### Exercise description
Leaving the pictures aside, write out the whole listing below exactly.

### Dataset excerpt
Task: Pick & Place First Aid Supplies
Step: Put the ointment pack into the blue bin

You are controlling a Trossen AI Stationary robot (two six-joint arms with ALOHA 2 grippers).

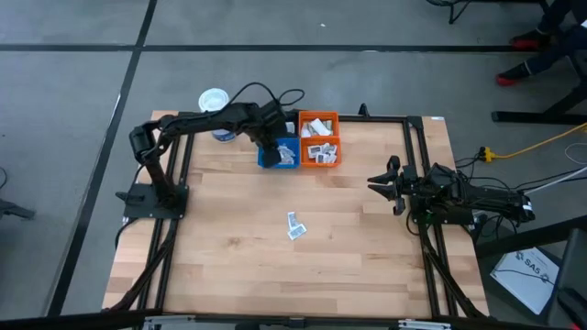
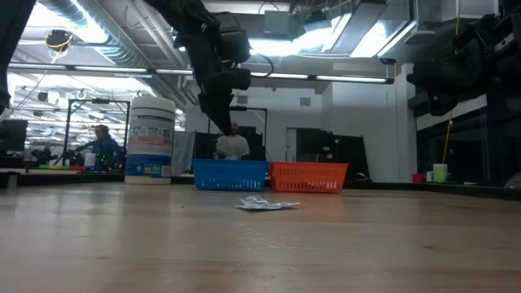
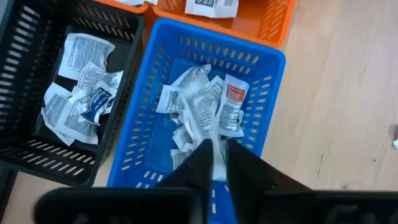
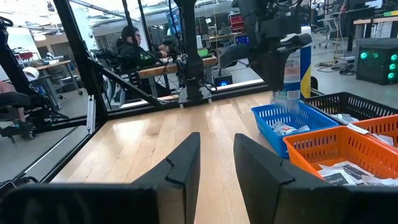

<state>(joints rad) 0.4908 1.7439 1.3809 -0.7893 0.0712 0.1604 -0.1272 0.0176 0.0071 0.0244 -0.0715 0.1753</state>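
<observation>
The left pincer (image 1: 272, 147) hangs over the blue bin (image 1: 277, 154) near the table's (image 1: 229, 247) far edge. In the left wrist view its two dark fingers (image 3: 202, 163) stand nearly together with only a thin gap, and a pale blurred sachet (image 3: 208, 134) shows in that gap — whether it is gripped or already loose cannot be told. Below it, the blue bin (image 3: 193, 109) holds a heap of white sachets (image 3: 199, 102), one with red print (image 3: 234, 96). Beside that bin, a black bin (image 3: 59, 93) holds more crumpled white sachets (image 3: 78, 99) with some blue print. An orange bin (image 1: 319, 139) touches the blue one on the side toward the table's right edge and also carries white packets (image 1: 317, 126).

Two small sachets (image 1: 294, 225) lie together on the bare wood near the table's middle, well apart from the bins. A white tub (image 1: 214, 99) stands just past the far edge.

The right pincer (image 1: 387, 183) waits above the table near its right edge — its fingers (image 4: 180, 168) apart with nothing between them. A person (image 4: 134, 46) sits in the room beyond.
</observation>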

### Result for this task
Task: Pick & Place First Aid Supplies
Step: Put the ointment pack into the blue bin

You are controlling a Trossen AI Stationary robot (two six-joint arms with ALOHA 2 grippers).


<state>(joints rad) 0.4908 1.7439 1.3809 -0.7893 0.0712 0.1604 -0.1272 0.0176 0.0071 0.0244 -0.0715 0.1753</state>
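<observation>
The left pincer (image 1: 272, 147) hangs over the blue bin (image 1: 277, 154) near the table's (image 1: 229, 247) far edge. In the left wrist view its two dark fingers (image 3: 202, 163) stand nearly together with only a thin gap, and a pale blurred sachet (image 3: 208, 134) shows in that gap — whether it is gripped or already loose cannot be told. Below it, the blue bin (image 3: 193, 109) holds a heap of white sachets (image 3: 199, 102), one with red print (image 3: 234, 96). Beside that bin, a black bin (image 3: 59, 93) holds more crumpled white sachets (image 3: 78, 99) with some blue print. An orange bin (image 1: 319, 139) touches the blue one on the side toward the table's right edge and also carries white packets (image 1: 317, 126).

Two small sachets (image 1: 294, 225) lie together on the bare wood near the table's middle, well apart from the bins. A white tub (image 1: 214, 99) stands just past the far edge.

The right pincer (image 1: 387, 183) waits above the table near its right edge — its fingers (image 4: 180, 168) apart with nothing between them. A person (image 4: 134, 46) sits in the room beyond.
</observation>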

The output has nothing more to it.